How would you recommend a novice biologist to approach open science and where can they find guidance, resources and tools for getting on board? specially if not in Canada…

I think one of the most important things when it comes to posting your code and data is to just do it! People often postpone posting their code and data until they’ve found the perfect way to do it, and it’s just more important to do it, sooner. Often you can improve things later if you need. I recommend using Zenodo for posting data and Bitbucket for sharing code.

What are the top three actions/initiatives you would suggest biosciences domains prioritise to enable open science, and what kind of support do they need?

The most important thing is that open access publications should be required with accompanying posting of code and data. Journals should require it, peer-reviewers should insist on it, and funders should only credit papers where this is done. That will give everyone the maximum incentive for open access publication, code, and data, and there won’t be an advantage in cutting corners.

EMBL-ABR is a distributed national research infrastructure providing bioinformatics support to life science researchers in Australia. As such, what role can you see for EMBL-ABR when it comes to Open Science for Australian Biosciences?

Organisations like EMBL-ABR can help scientists make their code and data more open to everyone. Providing an easy way for people to upload and distribute their scientific materials without worrying about the implementation details is essential.

Are there bioscience-specific limitations that need tailored solutions when it comes to Open Science? 
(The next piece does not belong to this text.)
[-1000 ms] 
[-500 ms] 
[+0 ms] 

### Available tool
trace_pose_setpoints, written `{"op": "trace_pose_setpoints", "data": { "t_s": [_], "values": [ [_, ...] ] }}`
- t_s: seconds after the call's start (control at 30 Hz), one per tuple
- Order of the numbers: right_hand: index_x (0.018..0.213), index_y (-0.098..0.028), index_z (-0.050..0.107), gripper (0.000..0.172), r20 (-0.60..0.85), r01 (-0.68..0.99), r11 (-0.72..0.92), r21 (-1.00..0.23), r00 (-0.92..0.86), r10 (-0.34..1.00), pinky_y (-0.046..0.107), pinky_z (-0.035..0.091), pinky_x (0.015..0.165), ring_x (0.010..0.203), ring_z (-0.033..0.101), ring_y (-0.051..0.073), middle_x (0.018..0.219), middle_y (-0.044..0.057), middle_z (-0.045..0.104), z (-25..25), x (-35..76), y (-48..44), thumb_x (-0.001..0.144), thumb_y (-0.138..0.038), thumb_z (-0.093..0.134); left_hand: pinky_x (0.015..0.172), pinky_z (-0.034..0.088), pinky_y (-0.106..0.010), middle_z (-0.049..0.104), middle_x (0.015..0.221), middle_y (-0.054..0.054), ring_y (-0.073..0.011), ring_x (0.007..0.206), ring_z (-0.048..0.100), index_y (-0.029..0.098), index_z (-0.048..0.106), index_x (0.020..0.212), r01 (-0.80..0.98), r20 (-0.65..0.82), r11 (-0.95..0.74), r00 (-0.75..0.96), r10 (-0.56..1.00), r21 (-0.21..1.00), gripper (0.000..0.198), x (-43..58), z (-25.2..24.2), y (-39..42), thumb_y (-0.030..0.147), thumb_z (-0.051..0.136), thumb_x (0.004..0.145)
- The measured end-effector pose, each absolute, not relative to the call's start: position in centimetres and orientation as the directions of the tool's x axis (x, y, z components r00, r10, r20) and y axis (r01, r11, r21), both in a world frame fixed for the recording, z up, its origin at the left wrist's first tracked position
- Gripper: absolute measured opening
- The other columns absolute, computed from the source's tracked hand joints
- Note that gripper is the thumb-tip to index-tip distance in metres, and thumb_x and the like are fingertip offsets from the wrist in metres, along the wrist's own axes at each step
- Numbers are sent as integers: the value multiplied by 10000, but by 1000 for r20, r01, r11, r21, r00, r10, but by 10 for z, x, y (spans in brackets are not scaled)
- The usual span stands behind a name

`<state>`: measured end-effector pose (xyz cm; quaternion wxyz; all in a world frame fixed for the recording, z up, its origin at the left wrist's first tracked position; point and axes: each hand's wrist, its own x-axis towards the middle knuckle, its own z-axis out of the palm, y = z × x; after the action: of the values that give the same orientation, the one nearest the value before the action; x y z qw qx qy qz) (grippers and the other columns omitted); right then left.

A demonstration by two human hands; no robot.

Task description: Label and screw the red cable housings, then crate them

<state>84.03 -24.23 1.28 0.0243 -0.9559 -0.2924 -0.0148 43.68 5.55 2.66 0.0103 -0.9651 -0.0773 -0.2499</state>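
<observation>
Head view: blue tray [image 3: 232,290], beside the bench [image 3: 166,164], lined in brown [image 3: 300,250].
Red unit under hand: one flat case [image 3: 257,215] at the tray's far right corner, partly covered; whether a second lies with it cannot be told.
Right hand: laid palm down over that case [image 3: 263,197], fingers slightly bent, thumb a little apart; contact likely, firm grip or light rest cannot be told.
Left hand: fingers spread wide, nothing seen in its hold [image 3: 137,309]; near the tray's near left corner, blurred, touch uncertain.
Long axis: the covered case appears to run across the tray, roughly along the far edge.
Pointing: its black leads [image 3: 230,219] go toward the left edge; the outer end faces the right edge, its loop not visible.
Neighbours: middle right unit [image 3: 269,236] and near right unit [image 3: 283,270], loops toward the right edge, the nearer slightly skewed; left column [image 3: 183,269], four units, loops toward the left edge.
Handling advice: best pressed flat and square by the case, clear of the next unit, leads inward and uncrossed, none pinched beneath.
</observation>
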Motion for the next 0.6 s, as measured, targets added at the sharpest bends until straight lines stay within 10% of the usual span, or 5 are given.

Yes, the needs of individual disciplines can very hugely, and needs can even vary within biological sciences–consider genomics versus the imaging done in neuroscience.

The one thing you would like EMBL-ABR to do in the future when it comes to connections with existing international efforts is…

…bring strong advocacy for open publications, code, and data.

What is the best example you can think of when it comes to Open Science in the biosciences and did bioinformatics play any role?

I think the open data sharing that started with the Human Genome Project and continued with subsequent large-scale genomics efforts like ENCODE and 1000 Genomes has been transformative for biological research. Much of it was driven by pioneering bioinformatics researchers who understood how much more we can get done together when we share.
Biosketch: Michael Hoffman creates predictive computational models to understand interactions between genome, epigenome, and phenotype in human cancers. He implemented the genome annotation method Segway, which simplifies interpretation of large multivariate genomic datasets, and was a linchpin of the NIH ENCODE Project analysis. He is a principal investigator at the Princess Margaret Cancer Centre and Assistant Professor in the Departments of Medical Biophysics and Computer Science, University of Toronto. He was named a CIHR New Investigator and has received several awards for his academic work, including the NIH K99/R00 Pathway to Independence Award, and the Ontario Early Researcher Award.